Data provided Block Start

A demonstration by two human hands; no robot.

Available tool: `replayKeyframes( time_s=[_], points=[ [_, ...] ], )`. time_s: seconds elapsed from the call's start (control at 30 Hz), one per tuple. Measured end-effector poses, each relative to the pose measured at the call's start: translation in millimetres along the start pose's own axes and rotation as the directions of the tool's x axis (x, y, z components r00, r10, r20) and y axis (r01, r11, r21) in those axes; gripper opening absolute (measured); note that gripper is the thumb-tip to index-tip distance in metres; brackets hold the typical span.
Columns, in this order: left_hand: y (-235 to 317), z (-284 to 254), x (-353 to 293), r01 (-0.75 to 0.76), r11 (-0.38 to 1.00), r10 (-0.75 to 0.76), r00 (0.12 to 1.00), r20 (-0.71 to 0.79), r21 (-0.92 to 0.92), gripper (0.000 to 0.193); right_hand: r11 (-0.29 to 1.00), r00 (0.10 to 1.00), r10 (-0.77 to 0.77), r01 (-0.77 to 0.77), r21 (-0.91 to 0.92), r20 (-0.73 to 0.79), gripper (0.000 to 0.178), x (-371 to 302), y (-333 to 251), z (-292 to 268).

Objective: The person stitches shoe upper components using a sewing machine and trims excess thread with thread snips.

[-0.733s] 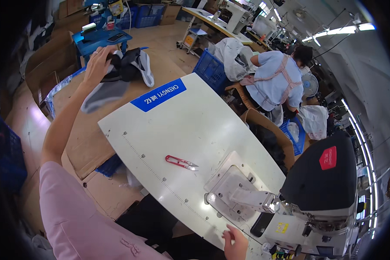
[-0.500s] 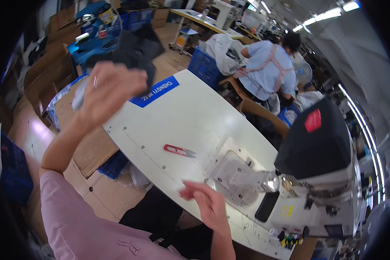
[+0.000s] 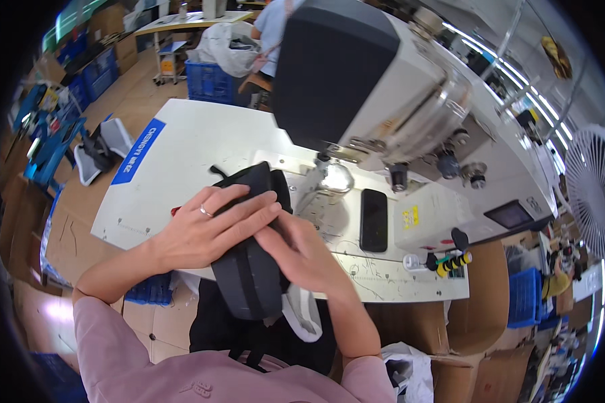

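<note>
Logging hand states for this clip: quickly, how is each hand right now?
Left hand: laid across the black piece; whether its grip is closed cannot be told.
Right hand: against the same piece; closed or open cannot be told.

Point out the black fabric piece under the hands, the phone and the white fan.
Black fabric piece [image 3: 246,281]: head view, on its lower part, nearest the person.
Phone [image 3: 374,220]: head view, middle of its dark face.
White fan [image 3: 588,191]: head view, on its round grille.
</note>
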State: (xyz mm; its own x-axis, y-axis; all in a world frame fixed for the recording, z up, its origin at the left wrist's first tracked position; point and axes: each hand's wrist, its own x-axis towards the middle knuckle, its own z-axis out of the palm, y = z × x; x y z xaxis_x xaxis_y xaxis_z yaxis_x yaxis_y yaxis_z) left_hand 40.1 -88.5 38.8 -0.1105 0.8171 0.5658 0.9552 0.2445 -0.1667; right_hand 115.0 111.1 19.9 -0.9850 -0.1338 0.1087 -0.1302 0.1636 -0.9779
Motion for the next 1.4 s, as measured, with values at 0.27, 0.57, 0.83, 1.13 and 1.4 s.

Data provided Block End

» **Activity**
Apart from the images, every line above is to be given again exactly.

» **Exercise result**
A demonstration by two human hands; no robot.

Available tool: `replayKeyframes( time_s=[_], points=[ [_, ...] ], )`. time_s: seconds elapsed from the call's start (control at 30 Hz), one per tuple. Measured end-effector poses, each relative to the pose measured at the call's start: translation in millimetres along the start pose's own axes and rotation as the directions of the tool's x axis (x, y, z components r00, r10, r20) and y axis (r01, r11, r21) in those axes; gripper opening absolute (measured); note that gripper is the thumb-tip to index-tip distance in metres; brackets hold the typical span.
Columns, in this order: left_hand: y (-235 to 317), z (-284 to 254), x (-353 to 293), r01 (-0.75 to 0.76), r11 (-0.38 to 1.00), r10 (-0.75 to 0.76), r00 (0.12 to 1.00), r20 (-0.71 to 0.79), r21 (-0.92 to 0.92), gripper (0.000 to 0.193); right_hand: r11 (-0.29 to 1.00), r00 (0.10 to 1.00), r10 (-0.77 to 0.77), r01 (-0.77 to 0.77), r21 (-0.91 to 0.92), r20 (-0.73 to 0.79), gripper (0.000 to 0.178), x (-371 to 302), y (-333 to 251), z (-292 to 268).

Objective: The person stitches shoe upper components using a sewing machine and trims excess thread with thread snips.

[-0.733s] 
[-0.500s] 
[+0.000s] 

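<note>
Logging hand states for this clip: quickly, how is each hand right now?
Left hand: laid across the black piece; whether its grip is closed cannot be told.
Right hand: against the same piece; closed or open cannot be told.

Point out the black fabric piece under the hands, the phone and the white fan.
Black fabric piece [image 3: 246,281]: head view, on its lower part, nearest the person.
Phone [image 3: 374,220]: head view, middle of its dark face.
White fan [image 3: 588,191]: head view, on its round grille.
</note>
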State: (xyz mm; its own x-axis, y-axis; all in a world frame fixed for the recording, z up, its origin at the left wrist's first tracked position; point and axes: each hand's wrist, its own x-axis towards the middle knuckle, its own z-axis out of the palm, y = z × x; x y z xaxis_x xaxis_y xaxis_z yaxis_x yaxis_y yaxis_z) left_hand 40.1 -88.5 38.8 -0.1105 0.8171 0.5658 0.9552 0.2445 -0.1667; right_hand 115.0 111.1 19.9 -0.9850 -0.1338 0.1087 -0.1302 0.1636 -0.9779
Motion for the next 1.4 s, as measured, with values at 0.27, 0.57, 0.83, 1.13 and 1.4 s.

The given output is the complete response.